- Educationists prefer ‘mother tongue’ as medium of instruction in primary years’ curriculum
- Schooling reduces to rote memorizing textbook
- Meaningless memorization of information leads to crisis
By Hamid Khan Wazir
ISLAMABAD: Unfamiliar language as a medium of instruction in the primary years’ curriculum in Pakistan hurts children’s ability to learn, to read, and understand concepts; resultantly it hinders intellectual growth and joy of learning because it reduced schooling to rote memorizing textbooks.
There is an overwhelming consensus amongst educationists around the world that learning should be in a language that students understand – usually the language that they speak at home, referred to as their ‘mother tongue’.
These were the findings of the three-year research study conducted by The Citizens Foundation (TCF), a non-profit organization set up in 1995 by a group of citizens who wanted to bring about positive social change through education.
The report finds that using familiar languages when children are young and then gradually introducing foreign languages maximizes comprehension and fluency.
It is no secret that primary education in Pakistan is not delivering the results and it could be judged from the fact that millions of children are not in school. And yet, millions more who attend school suffer the effects of a flawed education system.
For years, researchers have pointed to the myriad of challenges that the country’s education system faces – defective examination systems, poor physical facilities, lack of teacher quality, low enrollment, large-scale dropouts, corruption, poor management and supervision, lack of research, and policy implementation failures, to name a few.
However, the report revealed that in a Country with over 70 native languages, a critical impediment is the language used as the ‘medium of instruction.’ In Pakistan, parents demand ‘English-medium education’ for the many academic and professional doors, it can open for their children. But because the majority of teachers in Pakistan are not proficient in English, it is only textbooks that are in English while teachers and students speak local languages in the classroom that reduced schooling to rote memorizing textbooks.
The report stated that in a kindergarten classroom in Islamkot, a tehsil in the Tharparkar desert in Sindh, a child named Mehtab eagerly writes his name in English on the blackboard. He does a perfect job – carefully forming each letter of his name and then reading it loudly. However, it is not until the research team rubs off the last two letters of his name and asks him to read that he gives them a blank stare. Mehtab has rote learned his name, just as he is expected to rote memorize his textbooks.
This meaningless memorization of information happens in classrooms across Pakistan, where children’s language and cultural context is not taken into consideration. It has led to a crisis – one where children who regularly attend school can’t read or write a simple sentence in any language albeit being in school for several years.

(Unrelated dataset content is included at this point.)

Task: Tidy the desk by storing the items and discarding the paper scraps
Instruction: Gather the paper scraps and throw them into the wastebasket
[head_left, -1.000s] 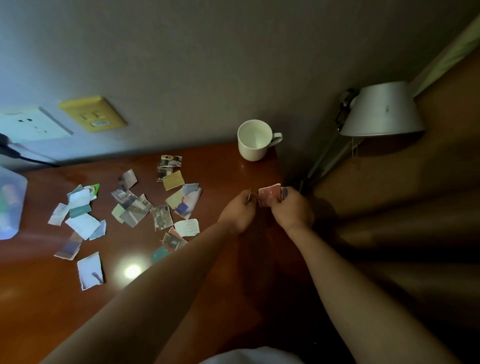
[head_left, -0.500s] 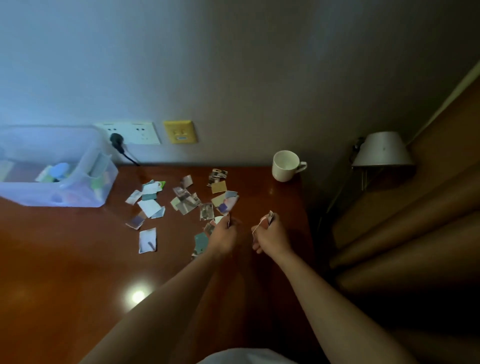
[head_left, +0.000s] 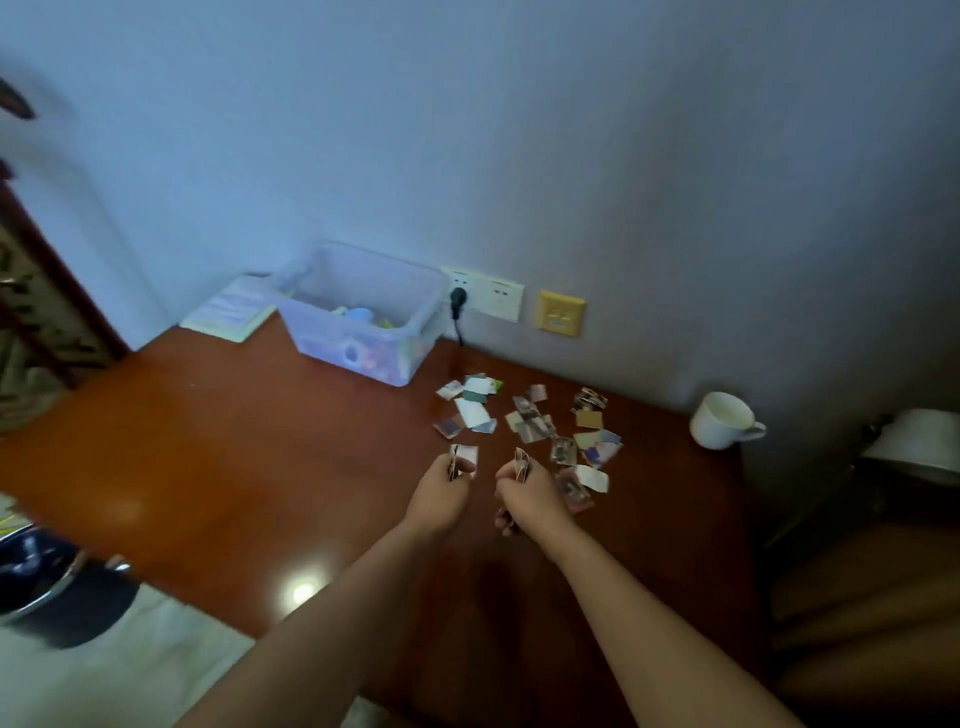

While many valid questions arise from such a conundrum, this research also established that children who develop strong language skills in their own language are better able to learn foreign languages like English later on.
TCF partnered with the Thar Foundation in 2018 to develop a mother tongue-based multilingual education (MTB MLE) model for schools in the desert region of Tharparkar. While Sindhi is the provincial language in Tharparkar, over 13 sub-regional languages are used by the local population – these include Dhatki, Marwari, Katchi, Oadki, and Parkari. In Tharparkar, it is typical for children in one school to speak several different mother tongue languages.
Researchers and those who have implemented MTB MLE have observed these models’ benefits on three critical fronts:
- Cognitive understanding: strengthens students’ conceptual clarity and enables the original expression
- Academic utility: builds the foundation for the student to learn both academic subjects and unfamiliar languages effectively
- Social belonging: enables the development of confidence and self-esteem, as well as parental involvement in a child’s education
This initiative takes into account decades of scholarship and introduces an unprecedented mode of education planning – one that places the child at the center of their learning experience.
TCF sequenced the introduction of languages based on its research as follows: Build Foundations in Mother Tongue and Regional Languages from Pre-Kindergarten until Grade 3, gradually Transition to National and Foreign Languages in Grades 4 through 7 using Multilingual Instruction and rely on a National or Foreign Language as the Medium of Instruction for Grade 8 Onwards.
The MTB MLE initiative poses some challenges, even within the limited context of the 20+ schools, TCF is introducing this in.
First, many parents fear that the absence of education in English-medium jeopardizes future opportunities for their children in a national economy that prioritizes English. To address this, the design of MTB MLE systems requires the inclusion of feedback from parents, guardians, and community members.
Second, the design relies on a linear and incremental approach. This can pose a challenge for children joining the school at the middle or higher levels. Additionally, students who drop out to attend another school with a different curriculum will also face challenges. To alleviate these potential shortcomings, bridge or accelerated learning programmes will need to be incorporated into the design.
Third, given the challenge of multilingualism, countries like Pakistan should give thought to developing a cadre of teachers who are able to provide language instruction, in the mother tongue as well as second, third, and fourth languages.
For children who grow up in multilingual communities around the world, diversity has become a handicap rather than a source of strength. In Pakistan, the response to linguistic diversity has been a blunt insistence on the national and foreign languages, Urdu and English. This has made quality education impossible for the majority of Pakistani children who grow up without exposure to these languages, the report concluded.